_Task to carry out:_ Write the listing out again, all of it, word for word.

_Given material:_
■ ■ ■ ■ ■ ■ ■
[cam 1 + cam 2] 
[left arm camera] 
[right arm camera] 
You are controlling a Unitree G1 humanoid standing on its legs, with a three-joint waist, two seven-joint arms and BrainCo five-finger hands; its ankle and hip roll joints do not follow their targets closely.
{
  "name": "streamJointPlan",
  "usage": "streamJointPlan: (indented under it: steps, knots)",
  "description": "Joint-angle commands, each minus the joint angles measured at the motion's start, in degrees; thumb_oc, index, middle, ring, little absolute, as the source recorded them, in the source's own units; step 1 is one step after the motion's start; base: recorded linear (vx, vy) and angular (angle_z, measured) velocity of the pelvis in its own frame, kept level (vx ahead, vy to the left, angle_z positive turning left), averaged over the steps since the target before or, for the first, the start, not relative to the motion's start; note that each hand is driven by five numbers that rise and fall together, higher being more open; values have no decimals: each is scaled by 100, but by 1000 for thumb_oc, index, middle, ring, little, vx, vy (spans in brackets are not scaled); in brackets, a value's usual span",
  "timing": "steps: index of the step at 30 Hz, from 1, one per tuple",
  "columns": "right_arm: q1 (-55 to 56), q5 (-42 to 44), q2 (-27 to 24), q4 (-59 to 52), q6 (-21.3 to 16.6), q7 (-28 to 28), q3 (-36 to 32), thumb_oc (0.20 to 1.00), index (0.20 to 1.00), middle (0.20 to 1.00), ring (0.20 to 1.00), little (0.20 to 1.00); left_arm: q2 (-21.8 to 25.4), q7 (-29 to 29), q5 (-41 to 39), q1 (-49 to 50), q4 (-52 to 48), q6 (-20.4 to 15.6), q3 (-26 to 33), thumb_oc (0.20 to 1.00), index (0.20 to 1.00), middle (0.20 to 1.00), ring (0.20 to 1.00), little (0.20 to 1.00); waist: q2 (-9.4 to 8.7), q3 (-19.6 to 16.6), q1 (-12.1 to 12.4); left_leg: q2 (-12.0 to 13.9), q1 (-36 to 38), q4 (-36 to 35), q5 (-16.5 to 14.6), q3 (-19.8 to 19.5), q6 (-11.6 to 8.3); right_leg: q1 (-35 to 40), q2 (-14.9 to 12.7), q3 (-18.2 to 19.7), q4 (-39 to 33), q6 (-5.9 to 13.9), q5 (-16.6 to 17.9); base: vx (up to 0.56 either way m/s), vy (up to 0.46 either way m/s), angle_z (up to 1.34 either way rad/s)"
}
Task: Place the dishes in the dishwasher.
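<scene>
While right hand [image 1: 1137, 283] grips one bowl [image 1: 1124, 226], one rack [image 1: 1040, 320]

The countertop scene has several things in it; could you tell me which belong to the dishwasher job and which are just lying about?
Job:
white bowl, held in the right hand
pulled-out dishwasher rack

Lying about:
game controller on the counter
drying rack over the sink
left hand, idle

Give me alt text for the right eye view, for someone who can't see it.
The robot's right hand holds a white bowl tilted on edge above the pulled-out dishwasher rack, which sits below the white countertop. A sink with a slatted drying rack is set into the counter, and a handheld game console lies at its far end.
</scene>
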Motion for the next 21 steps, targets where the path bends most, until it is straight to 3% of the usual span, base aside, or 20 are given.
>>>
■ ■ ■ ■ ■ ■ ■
_Exercise response:_
[cam 1 + cam 2] 
[left arm camera] 
[right arm camera] 
You are controlling a Unitree G1 humanoid standing on its legs, with a three-joint waist, two seven-joint arms and BrainCo five-finger hands; its ankle and hip roll joints do not follow their targets closely.
{
  "name": "streamJointPlan",
  "usage": "streamJointPlan: (indented under it: steps, knots)",
  "description": "Joint-angle commands, each minus the joint angles measured at the motion's start, in degrees; thumb_oc, index, middle, ring, little absolute, as the source recorded them, in the source's own units; step 1 is one step after the motion's start; base: recorded linear (vx, vy) and angular (angle_z, measured) velocity of the pelvis in its own frame, kept level (vx ahead, vy to the left, angle_z positive turning left), averaged over the steps since the target before or, for the first, the start, not relative to the motion's start; note that each hand is driven by five numbers that rise and fall together, higher being more open; values have no decimals: each is scaled by 100, but by 1000 for thumb_oc, index, middle, ring, little, vx, vy (spans in brackets are not scaled); in brackets, a value's usual span",
  "timing": "steps: index of the step at 30 Hz, from 1, one per tuple",
  "columns": "right_arm: q1 (-55 to 56), q5 (-42 to 44), q2 (-27 to 24), q4 (-59 to 52), q6 (-21.3 to 16.6), q7 (-28 to 28), q3 (-36 to 32), thumb_oc (0.20 to 1.00), index (0.20 to 1.00), middle (0.20 to 1.00), ring (0.20 to 1.00), little (0.20 to 1.00); left_arm: q2 (-21.8 to 25.4), q7 (-29 to 29), q5 (-41 to 39), q1 (-49 to 50), q4 (-52 to 48), q6 (-20.4 to 15.6), q3 (-26 to 33), thumb_oc (0.20 to 1.00), index (0.20 to 1.00), middle (0.20 to 1.00), ring (0.20 to 1.00), little (0.20 to 1.00); waist: q2 (-9.4 to 8.7), q3 (-19.6 to 16.6), q1 (-12.1 to 12.4); left_leg: q2 (-12.0 to 13.9), q1 (-36 to 38), q4 (-36 to 35), q5 (-16.5 to 14.6), q3 (-19.8 to 19.5), q6 (-11.6 to 8.3); right_leg: q1 (-35 to 40), q2 (-14.9 to 12.7), q3 (-18.2 to 19.7), q4 (-39 to 33), q6 (-5.9 to 13.9), q5 (-16.6 to 17.9); base: vx (up to 0.56 either way m/s), vy (up to 0.46 either way m/s), angle_z (up to 1.34 either way rad/s)"
}
Task: Place the dishes in the dishwasher.
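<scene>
While right hand [image 1: 1137, 283] grips one bowl [image 1: 1124, 226], one rack [image 1: 1040, 320]

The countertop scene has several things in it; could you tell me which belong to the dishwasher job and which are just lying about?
Job:
white bowl, held in the right hand
pulled-out dishwasher rack

Lying about:
game controller on the counter
drying rack over the sink
left hand, idle

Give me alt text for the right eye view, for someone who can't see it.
The robot's right hand holds a white bowl tilted on edge above the pulled-out dishwasher rack, which sits below the white countertop. A sink with a slatted drying rack is set into the counter, and a handheld game console lies at its far end.
</scene>
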Motion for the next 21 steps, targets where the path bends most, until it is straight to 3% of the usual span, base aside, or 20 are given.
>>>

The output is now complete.